B.C. truckers take care of business

B.C. truckers take care of business
The Trucking Safety Council of British Columbia has created a draft business plan and is inviting its members to give their input.

“We’ve determined that there needs to be an organization in British Columbia that’s dedicated towards addressing truck safety,” says Rob Weston, executive director of the council.

In cooperation with WorkSafeBC, the council was created to be the occupational health and safety organization that will represent the province’s trucking industry, he says.

According to the council, there are 10 to 15 fatalities and more than 1,000 injuries each year in the trucking industry. This costs about $165 million in WorkSafeBC and Insurance Corporation of B.C. claims each year.

“The business plan embraces programs and services and communications that basically don’t currently exist for the trucking industry,” says Paul Landry, president and CEO of the British Columbia Trucking Association, which sponsored the creation of the council.

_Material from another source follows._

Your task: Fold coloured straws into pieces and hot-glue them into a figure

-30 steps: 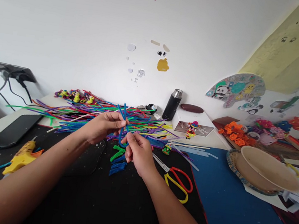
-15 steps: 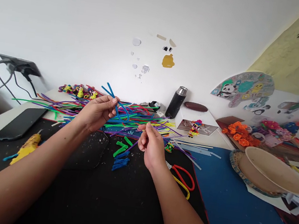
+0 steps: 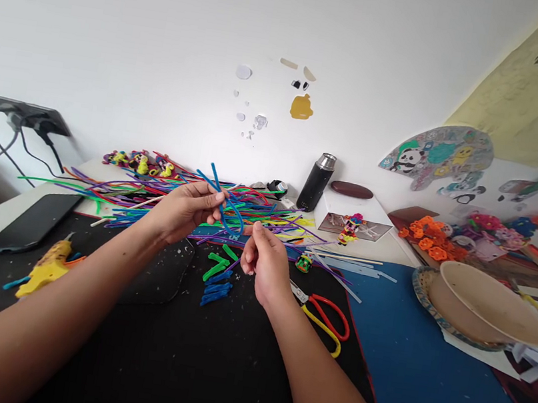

The plan outlines how the council is to be governed, staffed, organized and funded for the next five years.

One of the main components is the Certificate of Recognition program, Weston says.

The council has been approved by WorkSafeBC to be a certifying partner for a Certificate of Recognition program in the general trucking and moving and storage industries.

“That program essentially provides incentives for employers to develop occupational health and safety plans and to monitor the performance of those plans over time,” Landry says.

According to the business plan, these employers can get up to a 15 per cent rebate in WorkSafeBC premiums.

Landry says this program will hopefully be running by the end of this year or early next year.

The other main component is to provide specialized training and programs, which are “primarily … intended to raise the culture of safety within the trucking industry,” Weston says.

While the trucking industry is “already pretty safe,” other safety factors, such as lifestyle issues, need to be considered, he says.

“WorkSafeBC records show that there are more injuries not related to truck crashes … than there are to truck crashes themselves. So we want to look at things like falls and sprains and ergonomics.”

Another service the council will offer is free safety consulting, which will give employers information and advice on how to improve health and safety in the workplace.

There will also be a truck safety forum to enable employers and workers to learn about current safety best practices and a speakers’ bureau that will allow industry representatives to share their stories of safety success and the lessons they learned with other industries, their peers and the public.

Employees and employers of WorkSafeBC’s general trucking and moving and storage classification units, were encouraged to give their input on the business plan at several town hall meetings held throughout July.

“We just want to make sure the industry is aware of the council, is aware of what we’re doing and give them the opportunity to provide input to us,” Weston says.

Others who are professionally involved in providing occupational health and safety services were also urged to give their feedback, Landry says.

Each town hall meeting runs from 7:00 to 9:00 p.m.

The Cranbrook meeting took place last Thursday at the Sandman Hotel at 405 Cranbrook St.

The Nanaimo meeting will take place July 7 at the Best Western Inn at 70 Church St.

The Prince George meeting will take place July 8 at the Ramada Inn at 444 George St.

The Langley meeting takes place July 15 at B.C. Trucking Association at 20111 93A Ave.

Those who can’t attend the meetings are encouraged to view the plan at www.safetydriven.ca and provide their comments.

The council will submit the final business plan to WorkSafeBC in the fall for approval.